- WORK INSTRUCTIONS -
Could you retype all of the entries exactly, without their pictures?
[[ AVAILABLE RECORDS open ]]
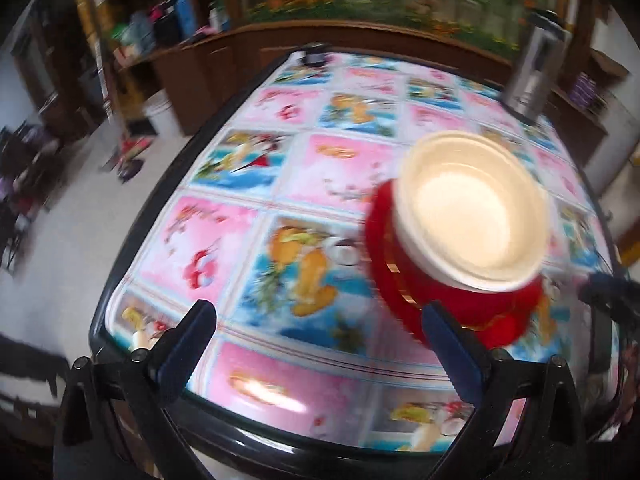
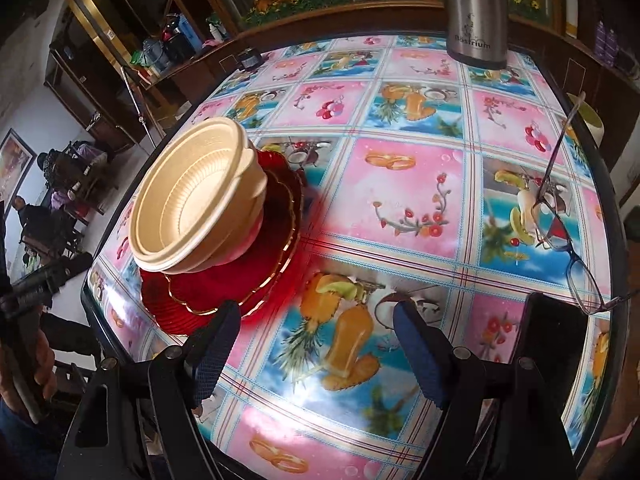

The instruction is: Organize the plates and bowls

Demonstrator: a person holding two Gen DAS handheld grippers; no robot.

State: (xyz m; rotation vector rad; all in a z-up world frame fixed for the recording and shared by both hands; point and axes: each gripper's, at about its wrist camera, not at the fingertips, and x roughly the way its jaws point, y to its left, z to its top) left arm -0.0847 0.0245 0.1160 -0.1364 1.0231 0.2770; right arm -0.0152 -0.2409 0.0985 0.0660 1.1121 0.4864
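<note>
A stack of cream bowls [image 1: 476, 212] sits on a stack of red plates [image 1: 452, 308] with gold rims on the table. In the right wrist view the cream bowls [image 2: 196, 200] and red plates [image 2: 236, 276] stand near the table's left edge. My left gripper [image 1: 320, 344] is open and empty, with its right finger just in front of the plates. My right gripper [image 2: 316, 344] is open and empty, with its left finger close to the plates' rim. The left gripper also shows at the left edge of the right wrist view [image 2: 36, 284].
The table [image 2: 400, 184] has a glossy fruit-and-flower cloth. A steel thermos [image 2: 476, 12] stands at the back. Eyeglasses [image 2: 560, 216] lie at the right, a black phone [image 2: 556, 336] at the front right. A small dark object [image 2: 250, 59] sits at the far-left corner.
</note>
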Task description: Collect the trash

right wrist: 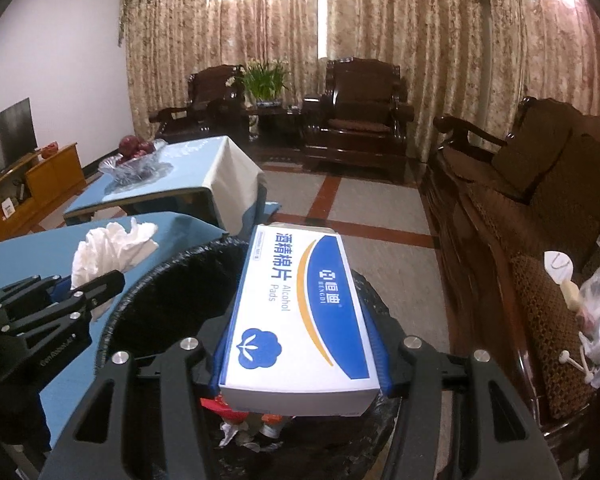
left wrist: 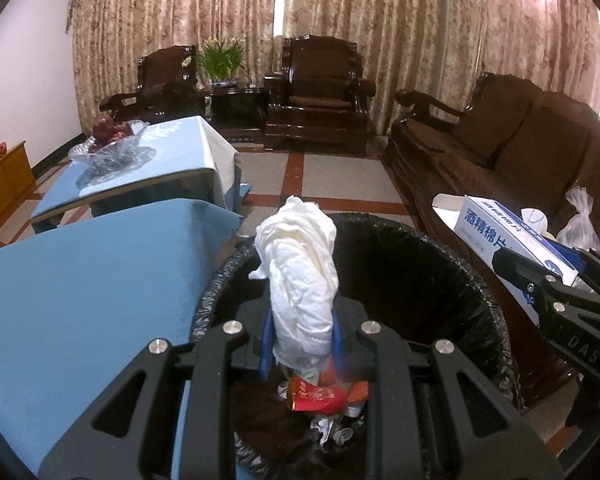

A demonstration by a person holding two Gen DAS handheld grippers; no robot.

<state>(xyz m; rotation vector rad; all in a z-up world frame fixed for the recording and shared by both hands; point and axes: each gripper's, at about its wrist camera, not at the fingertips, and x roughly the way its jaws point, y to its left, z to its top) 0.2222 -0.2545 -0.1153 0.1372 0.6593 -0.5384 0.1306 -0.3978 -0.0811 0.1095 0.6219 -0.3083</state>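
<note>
My left gripper [left wrist: 302, 344] has its jaws pinched nearly closed on a crumpled white tissue [left wrist: 300, 276], and my right gripper [right wrist: 300, 356] holds its jaws half-wide, clamped across a white-and-blue box [right wrist: 296, 312]. I carry both above the black-lined trash bin [left wrist: 440, 280], presumably to drop them onto the wrappers inside. The box reads "Alcohol Pads", with Chinese characters alongside. The blue-covered worktop [left wrist: 80, 280] lies just beside the bin.

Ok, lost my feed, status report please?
Left gripper shut on crumpled white tissue. Right gripper shut on white-and-blue alcohol pad box. Both over black-lined bin, nothing blocking.
</note>
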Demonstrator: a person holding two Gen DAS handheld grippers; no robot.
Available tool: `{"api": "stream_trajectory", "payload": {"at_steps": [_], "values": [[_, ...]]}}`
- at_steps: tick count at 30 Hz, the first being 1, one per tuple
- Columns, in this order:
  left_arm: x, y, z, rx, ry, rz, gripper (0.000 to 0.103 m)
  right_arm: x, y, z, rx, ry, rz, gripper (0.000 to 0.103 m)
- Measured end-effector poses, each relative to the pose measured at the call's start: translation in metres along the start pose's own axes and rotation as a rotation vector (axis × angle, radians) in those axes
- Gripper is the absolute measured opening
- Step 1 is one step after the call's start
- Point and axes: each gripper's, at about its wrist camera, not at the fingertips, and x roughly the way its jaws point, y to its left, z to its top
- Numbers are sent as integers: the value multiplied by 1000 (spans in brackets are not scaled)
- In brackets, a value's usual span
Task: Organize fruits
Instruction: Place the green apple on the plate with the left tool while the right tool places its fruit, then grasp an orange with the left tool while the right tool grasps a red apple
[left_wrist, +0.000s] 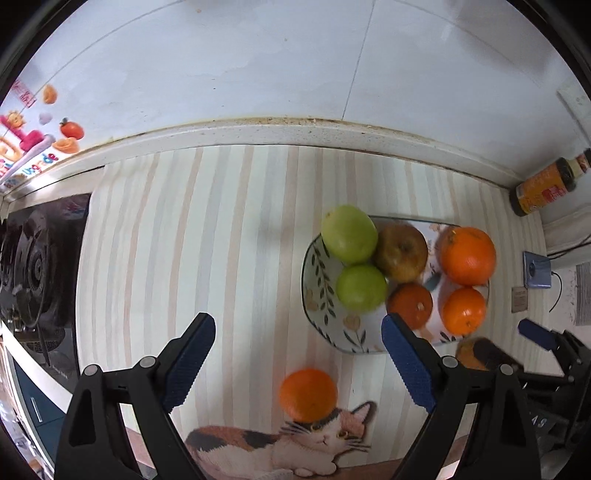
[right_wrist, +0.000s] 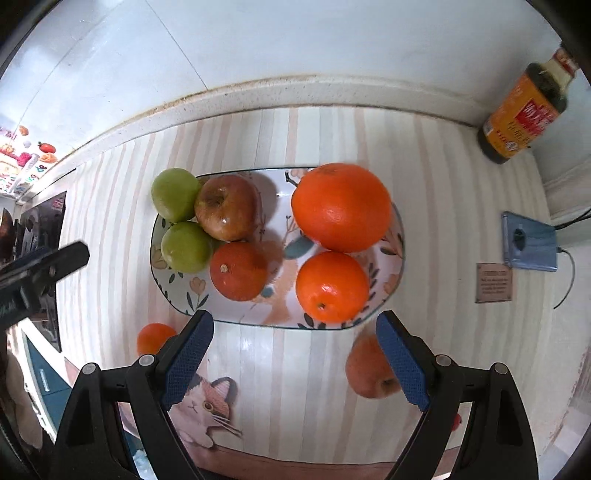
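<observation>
A floral plate (right_wrist: 397, 236) (left_wrist: 314, 269) holds two green apples (right_wrist: 175, 194) (left_wrist: 349, 232), a brown-red apple (right_wrist: 227, 206) (left_wrist: 402, 253), and three oranges (right_wrist: 341, 206) (left_wrist: 467, 254). A loose orange (left_wrist: 308, 395) (right_wrist: 153, 338) lies on the mat, between the open fingers of my left gripper (left_wrist: 297, 358), which is empty. A reddish apple (right_wrist: 369, 373) (left_wrist: 467, 354) lies on the mat in front of the plate, partly behind the right finger of my open, empty right gripper (right_wrist: 295, 354).
A striped mat with a cat print (left_wrist: 310, 443) covers the counter. A sauce bottle (right_wrist: 524, 107) stands in the back right corner. A blue wall socket (right_wrist: 530, 242) is at the right. A gas stove (left_wrist: 33, 266) is at the left.
</observation>
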Motion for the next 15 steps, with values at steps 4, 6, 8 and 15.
{"api": "stream_trajectory", "payload": {"at_steps": [4, 6, 8, 15], "values": [[-21, -3, -21, 16, -42, -3, 92, -19, -1, -16, -12, -47, -9, 92], [-31, -4, -31, 25, -62, -4, 92, -31, -1, -25, -16, -70, -9, 92], [-41, -6, -41, 36, -82, -5, 92, -41, 0, -34, -20, -89, -9, 92], [-78, -8, -71, 44, -152, -22, 92, -76, 1, -63, -36, -163, -37, 92]]}}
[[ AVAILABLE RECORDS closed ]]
- TASK ANSWER -
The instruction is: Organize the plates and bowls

Demonstrator: a person holding two Gen DAS handheld grippers; no robot.

State: (xyz m; rotation vector rad; all in a z-up world frame fixed for the recording and shared by both hands; point and axes: each gripper's, at about its wrist camera, not at the fingertips, and x roughly the way its jaws point, y to its left, z to its top) left arm -0.0847 0.0245 0.1160 -0.1364 1.0231 0.2770; right arm -0.0152 -0.2409 0.0985 0.0660 1.1121 0.4864
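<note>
A stack of cream bowls [image 1: 476, 212] sits on a stack of red plates [image 1: 452, 308] with gold rims on the table. In the right wrist view the cream bowls [image 2: 196, 200] and red plates [image 2: 236, 276] stand near the table's left edge. My left gripper [image 1: 320, 344] is open and empty, with its right finger just in front of the plates. My right gripper [image 2: 316, 344] is open and empty, with its left finger close to the plates' rim. The left gripper also shows at the left edge of the right wrist view [image 2: 36, 284].
The table [image 2: 400, 184] has a glossy fruit-and-flower cloth. A steel thermos [image 2: 476, 12] stands at the back. Eyeglasses [image 2: 560, 216] lie at the right, a black phone [image 2: 556, 336] at the front right. A small dark object [image 2: 250, 59] sits at the far-left corner.
</note>
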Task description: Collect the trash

right wrist: 
left wrist: 

A demonstration by a person holding two Gen DAS handheld grippers; no robot.

<state>(xyz m; rotation vector rad; all in a z-up world frame fixed for the recording and shared by both hands; point and axes: each gripper's, at about its wrist camera, not at the fingertips, and x roughly the way its jaws point, y to its left, z to its top) 0.2222 -0.2545 -0.1153 0.1372 0.6593 -0.5384 0.1306 -0.3978 -0.0811 0.1095 0.6219 -0.3083</state>
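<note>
My left gripper [left wrist: 302, 344] has its jaws pinched nearly closed on a crumpled white tissue [left wrist: 300, 276], and my right gripper [right wrist: 300, 356] holds its jaws half-wide, clamped across a white-and-blue box [right wrist: 296, 312]. I carry both above the black-lined trash bin [left wrist: 440, 280], presumably to drop them onto the wrappers inside. The box reads "Alcohol Pads", with Chinese characters alongside. The blue-covered worktop [left wrist: 80, 280] lies just beside the bin.

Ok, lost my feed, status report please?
Left gripper shut on crumpled white tissue. Right gripper shut on white-and-blue alcohol pad box. Both over black-lined bin, nothing blocking.
</note>
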Demonstrator: a person holding two Gen DAS handheld grippers; no robot.
Available tool: `{"api": "stream_trajectory", "payload": {"at_steps": [_], "values": [[_, ...]]}}`
- at_steps: tick count at 30 Hz, the first being 1, one per tuple
- Columns, in this order:
  left_arm: x, y, z, rx, ry, rz, gripper (0.000 to 0.103 m)
  right_arm: x, y, z, rx, ry, rz, gripper (0.000 to 0.103 m)
- Measured end-effector poses, each relative to the pose measured at the call's start: translation in metres along the start pose's own axes and rotation as a rotation vector (axis × angle, radians) in those axes
- Gripper is the absolute measured opening
- Step 1 is one step after the call's start
- Point and axes: each gripper's, at about its wrist camera, not at the fingertips, and x roughly the way its jaws point, y to its left, z to its top
- Numbers are sent as integers: the value multiplied by 1000 (spans in brackets are not scaled)
- In brackets, a value's usual span
Task: Organize fruits
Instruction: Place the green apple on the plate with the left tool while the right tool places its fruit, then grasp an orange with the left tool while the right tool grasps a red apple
[left_wrist, +0.000s] 
[right_wrist, +0.000s] 
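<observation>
A floral plate (right_wrist: 397, 236) (left_wrist: 314, 269) holds two green apples (right_wrist: 175, 194) (left_wrist: 349, 232), a brown-red apple (right_wrist: 227, 206) (left_wrist: 402, 253), and three oranges (right_wrist: 341, 206) (left_wrist: 467, 254). A loose orange (left_wrist: 308, 395) (right_wrist: 153, 338) lies on the mat, between the open fingers of my left gripper (left_wrist: 297, 358), which is empty. A reddish apple (right_wrist: 369, 373) (left_wrist: 467, 354) lies on the mat in front of the plate, partly behind the right finger of my open, empty right gripper (right_wrist: 295, 354).
A striped mat with a cat print (left_wrist: 310, 443) covers the counter. A sauce bottle (right_wrist: 524, 107) stands in the back right corner. A blue wall socket (right_wrist: 530, 242) is at the right. A gas stove (left_wrist: 33, 266) is at the left.
</observation>
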Motion for the next 15 steps, with values at steps 4, 6, 8 and 15.
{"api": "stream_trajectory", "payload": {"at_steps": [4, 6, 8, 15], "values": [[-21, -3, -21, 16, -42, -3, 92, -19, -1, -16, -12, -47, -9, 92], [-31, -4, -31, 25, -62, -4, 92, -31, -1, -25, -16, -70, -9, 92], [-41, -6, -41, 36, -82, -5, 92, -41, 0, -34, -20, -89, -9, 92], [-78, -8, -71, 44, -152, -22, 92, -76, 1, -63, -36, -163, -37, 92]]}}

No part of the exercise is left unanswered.